Frankenchrist, released in 1985, was perhaps the band’s most notorious release of their career, which ultimately pointed the group toward a breakup. It included a poster of European artist H.R. Giger’s “Landscape #XX: Where We Are Coming From.” It portrayed a landscape of genitalia in explicit positions. Biafra stated that the poster was merely an expression of the ugliness of a consumer-oriented society, but many did not find it humorous. The label even included a sticker that read: “WARNING: The inside foldout to this record cover is a work of art by H.R. Giger that some people may find shocking, repulsive or offensive. Life can sometimes be that way.”
Biafra was prosecuted for distributing pornography to minors during 1986-1987 and the legal saga lead to the demise of the band. Biafra established the No More Censorship Defense Fund, which along with helping with the legal fees in the Frankenchrist case, made available copies of articles dealing with censorship and plans to help others who were being harassed. The case against Biafra was eventually dismissed after a 7-5 jury vote of acquittal. However, the group had disbanded before the release of their final album, Bedtime for Democracy, which came out in 1986. Give Me Convenience or Give Me Death was released as a compliation in 1987.
All of the members remained active musically after the Dead Kennedys broke up. Among many spoken word projects, Biafra put out music in collaboration with Al Jourgensen and Paul Barker of Ministry under the title of Lard. Ray joined Algerian Cheika Rimitti on an album and formed a band called Candyass. Klaus Fluoride released several solo albums, while D.H. Peligro formed a band named after himself. Fluoride and Ray also played in an instrumental surf band called Jumbo Shrimp.

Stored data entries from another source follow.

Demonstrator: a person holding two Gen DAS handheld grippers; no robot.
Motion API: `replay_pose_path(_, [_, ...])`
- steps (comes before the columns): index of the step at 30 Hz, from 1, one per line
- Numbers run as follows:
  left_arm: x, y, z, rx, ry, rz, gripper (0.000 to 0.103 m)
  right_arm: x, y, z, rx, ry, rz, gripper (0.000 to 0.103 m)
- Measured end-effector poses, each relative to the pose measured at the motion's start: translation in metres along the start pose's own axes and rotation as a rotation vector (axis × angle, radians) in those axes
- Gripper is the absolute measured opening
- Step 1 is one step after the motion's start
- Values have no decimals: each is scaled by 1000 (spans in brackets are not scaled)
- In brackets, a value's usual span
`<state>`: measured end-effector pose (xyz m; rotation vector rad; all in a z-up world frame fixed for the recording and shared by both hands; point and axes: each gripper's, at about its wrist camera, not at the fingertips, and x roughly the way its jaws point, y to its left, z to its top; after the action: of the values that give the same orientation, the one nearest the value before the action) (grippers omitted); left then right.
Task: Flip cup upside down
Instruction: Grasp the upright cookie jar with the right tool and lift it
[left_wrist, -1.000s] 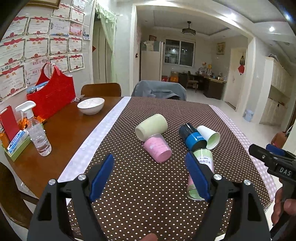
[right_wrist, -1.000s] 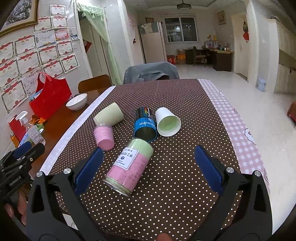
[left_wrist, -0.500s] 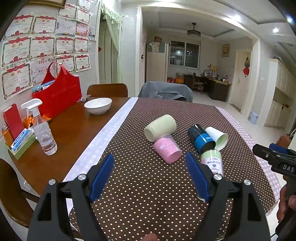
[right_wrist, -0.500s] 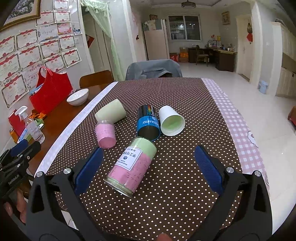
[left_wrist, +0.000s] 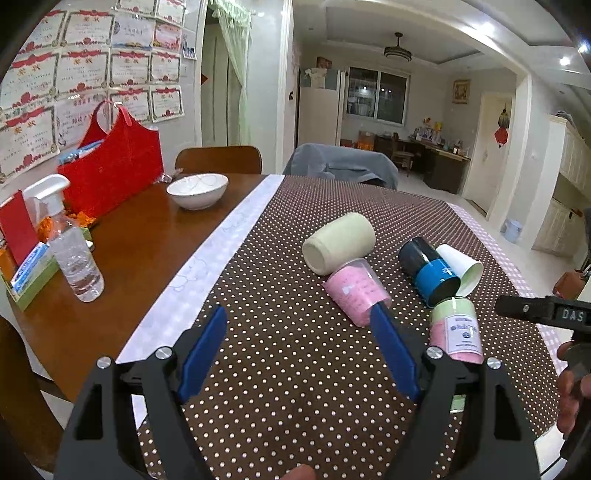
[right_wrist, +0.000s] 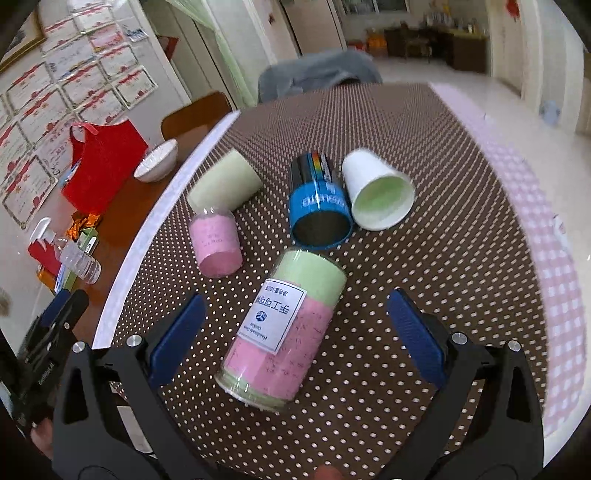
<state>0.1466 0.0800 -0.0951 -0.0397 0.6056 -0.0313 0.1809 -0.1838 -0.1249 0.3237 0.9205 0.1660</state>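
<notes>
Several cups lie on their sides on the brown dotted cloth: a pale green cup, a small pink cup, a blue and black cup, a white paper cup and a tall pink-and-green labelled cup. My left gripper is open and empty, near the pink cup. My right gripper is open, its jaws on either side of the tall labelled cup, apart from it.
On the bare wood at the left stand a white bowl, a red bag, a spray bottle and a small box tray. Two chairs stand at the table's far end.
My left gripper has shifted left and forward, so the cups now sit further right. My right gripper has tilted down and moved closer over the tall labelled cup.
</notes>
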Motion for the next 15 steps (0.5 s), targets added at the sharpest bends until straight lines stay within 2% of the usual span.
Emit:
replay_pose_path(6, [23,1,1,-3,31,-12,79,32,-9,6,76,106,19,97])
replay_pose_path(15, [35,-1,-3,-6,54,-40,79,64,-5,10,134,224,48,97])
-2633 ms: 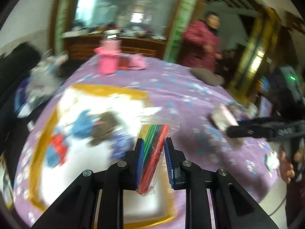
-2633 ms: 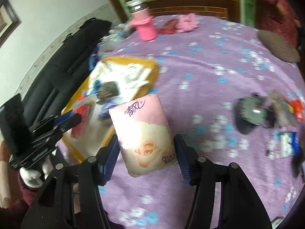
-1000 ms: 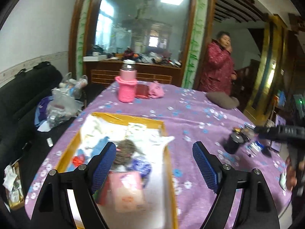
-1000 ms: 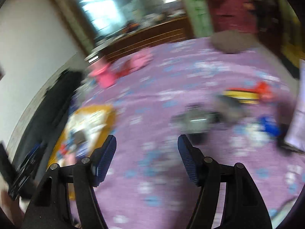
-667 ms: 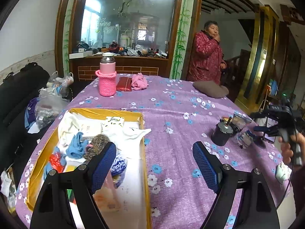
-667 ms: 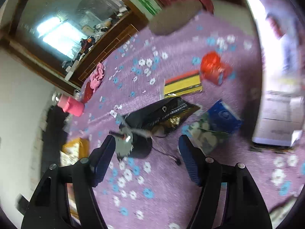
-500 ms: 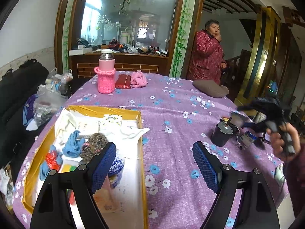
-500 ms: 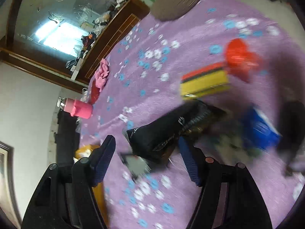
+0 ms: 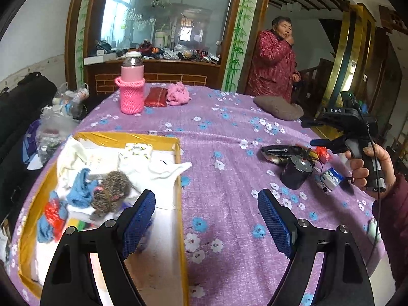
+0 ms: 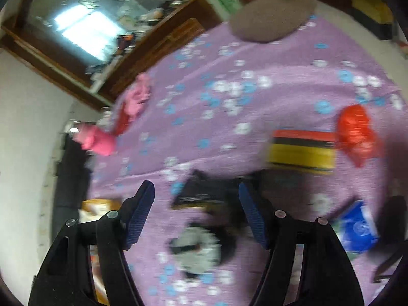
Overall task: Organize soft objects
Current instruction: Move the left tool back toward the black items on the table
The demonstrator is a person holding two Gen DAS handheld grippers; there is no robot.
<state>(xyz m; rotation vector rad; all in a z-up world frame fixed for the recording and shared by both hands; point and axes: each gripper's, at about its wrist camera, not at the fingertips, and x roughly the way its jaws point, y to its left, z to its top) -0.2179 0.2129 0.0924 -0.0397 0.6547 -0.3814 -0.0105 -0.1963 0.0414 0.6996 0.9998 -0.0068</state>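
Observation:
My left gripper (image 9: 206, 220) hangs open and empty over the purple cloth, beside a yellow-rimmed tray (image 9: 178, 178). The tray holds white cloths (image 9: 163, 168), a blue cloth (image 9: 81, 191), a brown knitted ball (image 9: 109, 193) and a red bag (image 9: 53, 216). My right gripper (image 10: 195, 216) is open above a black pouch (image 10: 204, 191) and a blurred round grey-topped can (image 10: 196, 250); it touches neither. The left wrist view shows this gripper (image 9: 307, 133) held in a hand over the same pouch (image 9: 283, 151) and can (image 9: 295, 173).
Around the pouch lie a yellow, red and black pack (image 10: 301, 148), a red plastic bag (image 10: 357, 135) and a blue packet (image 10: 359, 229). A pink bottle (image 9: 131, 89), red wallet (image 9: 155, 97), pink fluff (image 9: 178, 94) and brown cushion (image 9: 278, 107) sit at the far side. A person (image 9: 272, 61) stands behind.
Both grippers held packs at first, a coloured one on the left and tissues on the right; both are now empty. The right gripper swung to the table's right side and sank towards the black pouch.

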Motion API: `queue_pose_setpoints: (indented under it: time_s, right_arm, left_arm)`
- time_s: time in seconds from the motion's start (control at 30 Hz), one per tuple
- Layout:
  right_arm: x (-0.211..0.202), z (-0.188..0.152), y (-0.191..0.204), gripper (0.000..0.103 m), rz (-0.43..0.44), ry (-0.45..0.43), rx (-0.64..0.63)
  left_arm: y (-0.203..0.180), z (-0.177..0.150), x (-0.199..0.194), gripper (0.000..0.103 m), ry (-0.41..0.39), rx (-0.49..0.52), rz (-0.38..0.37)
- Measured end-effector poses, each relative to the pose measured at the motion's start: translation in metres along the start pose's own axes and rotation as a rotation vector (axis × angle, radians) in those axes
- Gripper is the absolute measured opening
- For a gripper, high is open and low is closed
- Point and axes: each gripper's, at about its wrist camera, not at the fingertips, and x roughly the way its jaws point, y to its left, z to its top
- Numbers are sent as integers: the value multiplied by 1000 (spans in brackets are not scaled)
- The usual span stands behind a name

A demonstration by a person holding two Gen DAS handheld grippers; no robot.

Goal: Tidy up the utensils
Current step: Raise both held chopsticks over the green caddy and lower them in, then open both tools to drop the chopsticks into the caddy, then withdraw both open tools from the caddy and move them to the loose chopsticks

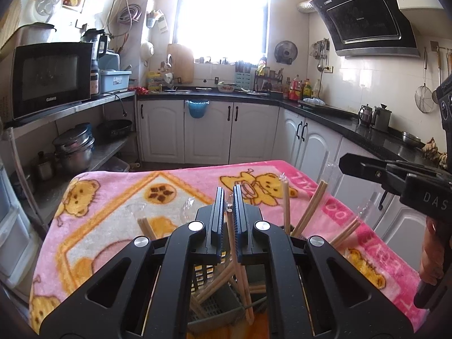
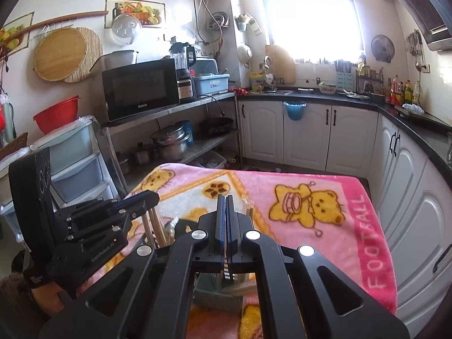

Biafra embarked on spoken word tours speaking about censorship and opposing the PMRC, against the Persian Gulf War, conservative political and social agendas among other topics. He felt the repercussions of his outspoken nature in 1994 when his leg was broken in an attack by a group of skinheads at the East Bay 924 Gilman club in San Francisco. The cause of the attack was allegedly because he was considered a sellout. Biafra continued his activism when he ran for United States President in 2000 under the Green Party.
A vicious legal battle was launched by Ray, Peligro, and Fluoride in October of 1998. Dissatisfied with the results of handshake agreements from the past, the three members charged Biafra with underpaying them royalties. They sued to part with Alternative Tentacles and take their master recordings with them. The issue was due for trial in May 2000. Those antics were enough to shock even diehard fans.
A jury in San Francisco ruled on May 19,2000, that Biafra underpaid the rest of the band and failed to promote the group’s back catalog. The other three Dead Kennedys were awarded $200,000 in actual damages and $20,000 in punitive damages. In a countersuit Biafra filed against Ray, the jury found Ray guilty of mismanaging their partnership. Ray had to pay Biafra $5,000.
Fresh Fruit for Rotting Vegetables, IRS Records, 1980.
In God We Trust, Inc., EP, Alternative Tentacles, 1982.
Plastic Surgery Disasters, Alternative Tentacles, 1982.
Frankenchrist, Alternative Tentacles, 1985.
Bedtime for Democracy, Alternative Tentacles, 1986.
Give Me Convenience or Give Me Death, Alternative Tentacles, 1987.
MusicHound Rock, Visible Ink Press, 1999.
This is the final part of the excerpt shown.